Figure 2.

Impaired CF synapse elimination and deficient PF LTD in mGluR1 knockout mice. (a) Schematic of the patch-clamp configuration used to record from an mGluR1 knockout Purkinje cell (PC) that is illustrated with multiple CF innervation. (b) Gross anatomy of the cerebellum (top, Nissl staining) and morphology of PC dendrites (bottom, calbindin immunostaining) are normal in mGluR1 knockout mice. (c) Persistent multiple CF innervation in adult mGluR1 knockout mice (P22–P75).
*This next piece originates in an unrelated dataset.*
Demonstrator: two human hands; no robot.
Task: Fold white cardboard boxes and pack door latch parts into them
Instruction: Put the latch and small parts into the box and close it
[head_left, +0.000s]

CF-mediated EPSCs (left) and frequency distribution histogram showing the number of discrete CF EPSC steps at increasing stimulus strength (right), representing the number of CF inputs. (d) LTD at PF PC synapses is deficient in adult mGluR1 knockout mice. In wild-type mice, EPSPs elicited by PF stimulation undergoes LTD after conjunctive PF and CF stimulation (CJS) at 1 Hz for 5 min (top). In contrast, PF EPSPs are not depressed by CJS in mGluR1 knockout mice (bottom). All values are shown as mean ± s.e.m. (e) mGluR1 signaling pathway. CaMKII activation contributes to LTD through an indirect blockade of PP2A. CaMKII may similarly contribute to CF synaptic pruning, but this has not yet been verified. mGluR1, type 1 metabotropic glutamate receptor; Gαq, G-protein αq; PLCβ4, phospholipase Cβ4; PKC, protein kinase C; αCaMKII, α isoform of calcium/calmodulin-dependent kinase II; PP2A, protein phosphatase 2A; Arc, activity-regulated cytoskeleton-associated protein (also known as Arg3.1). Panels b,c adapted from ref. 73, Elsevier; d from ref. 47, AAAS.